Bitcoin’s rebound looked energetic on the chart, but the plumbing says otherwise. The past three weeks have been led by bears taking risk off, not bulls adding exposure—leaving BTC back under $90,000 and the market hypersensitive to the next catalyst.

Here’s the setup I’m watching: after the October 10 leverage flush, BTC fell 27% into November 21 while open interest climbed and cumulative volume delta (CVD) fell—classic signs of new shorts pressing the move. The subsequent nearly 15% rise into the December 9 local high around $94,200 (CoinGecko) flipped that dynamic. Open interest declined as price rose and CVD stabilized, a tell that shorts were covering rather than spot buyers stepping in. That nuance matters because short-covering rallies often fade without real demand behind them.

Options hedging has thawed but not flipped. The 25-delta skew improved from roughly -11% to -5% (Deribit) during the upswing. Less negative skew typically reflects reduced appetite for downside insurance and marginally better sentiment. It’s not exuberant; it’s just less fearful.

The near-term hinge is whether spot participation follows through. Since December 11, open interest has ticked up about 4% to 232,000 BTC, signaling fresh speculation returning. If that is accompanied by an uptrend in CVD, you’ve got the formula for a sturdier advance. Without it, you’re leaning on reflexivity. Price has already slipped nearly 5% from the December 9 peak to about $89,860.

There is a powder keg above. CoinGlass’ liquidation map shows roughly $1.80 billion in shorts vulnerable if BTC reclaims $91,300. A clean break could trigger a mechanical squeeze—sellers forced to buy back—potentially accelerating a move higher. The catch: squeezes tend to run farther and stick longer when spot buyers are actively absorbing, and that bid has been scarce since the October event.

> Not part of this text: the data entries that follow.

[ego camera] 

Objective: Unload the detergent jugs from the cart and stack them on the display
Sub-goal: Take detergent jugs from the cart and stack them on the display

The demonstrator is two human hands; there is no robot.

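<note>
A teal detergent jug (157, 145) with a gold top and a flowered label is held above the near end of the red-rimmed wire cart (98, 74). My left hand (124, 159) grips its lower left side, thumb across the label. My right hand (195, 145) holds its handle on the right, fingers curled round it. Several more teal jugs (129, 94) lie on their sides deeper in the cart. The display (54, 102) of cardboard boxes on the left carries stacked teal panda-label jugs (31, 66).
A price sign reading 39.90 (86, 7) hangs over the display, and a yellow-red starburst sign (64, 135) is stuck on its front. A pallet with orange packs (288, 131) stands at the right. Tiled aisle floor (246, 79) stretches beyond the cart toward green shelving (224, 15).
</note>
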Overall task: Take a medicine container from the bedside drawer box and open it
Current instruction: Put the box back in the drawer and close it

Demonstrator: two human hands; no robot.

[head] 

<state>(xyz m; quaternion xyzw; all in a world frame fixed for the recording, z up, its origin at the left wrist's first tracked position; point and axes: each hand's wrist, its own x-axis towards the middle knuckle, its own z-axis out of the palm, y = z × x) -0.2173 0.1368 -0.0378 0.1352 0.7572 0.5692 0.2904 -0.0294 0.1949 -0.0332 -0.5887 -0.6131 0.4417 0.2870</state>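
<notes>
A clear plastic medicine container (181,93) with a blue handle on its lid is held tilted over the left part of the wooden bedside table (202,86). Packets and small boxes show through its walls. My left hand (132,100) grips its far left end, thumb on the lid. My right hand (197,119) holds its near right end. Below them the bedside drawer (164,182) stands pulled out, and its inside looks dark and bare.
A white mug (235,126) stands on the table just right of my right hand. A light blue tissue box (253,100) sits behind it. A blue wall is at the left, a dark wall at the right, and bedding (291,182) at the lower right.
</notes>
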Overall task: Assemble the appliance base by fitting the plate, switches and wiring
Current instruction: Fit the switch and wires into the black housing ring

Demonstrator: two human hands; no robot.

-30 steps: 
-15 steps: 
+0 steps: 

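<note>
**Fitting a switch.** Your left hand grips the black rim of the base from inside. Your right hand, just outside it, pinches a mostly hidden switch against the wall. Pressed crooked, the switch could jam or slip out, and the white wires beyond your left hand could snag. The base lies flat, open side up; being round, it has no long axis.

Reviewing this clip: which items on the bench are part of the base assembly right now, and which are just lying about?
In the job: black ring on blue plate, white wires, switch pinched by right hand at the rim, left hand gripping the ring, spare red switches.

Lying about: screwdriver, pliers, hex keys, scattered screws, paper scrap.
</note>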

Sentiment isn’t uniformly cautious. On prediction market Myriad (owned by Dastan), participants assign a 69% probability that the next significant target is $100,000 before $69,000. That’s constructive, but prediction markets often track positioning more than they lead it.

One point worth dwelling on: the absence of persistent spot inflows. Derivative-led advances can print impressive candles, yet they rarely create durable trend without cash buyers. From a market structure perspective, rising open interest with improving CVD would validate new longs; rising open interest with flat or falling CVD usually just magnifies the next liquidation wave. Psychologically, traders chase squeezes; business-wise, market makers hedge and harvest volatility; ethically, the liquidation engine can become the narrative, punishing late entrants who confuse forced buying with genuine accumulation.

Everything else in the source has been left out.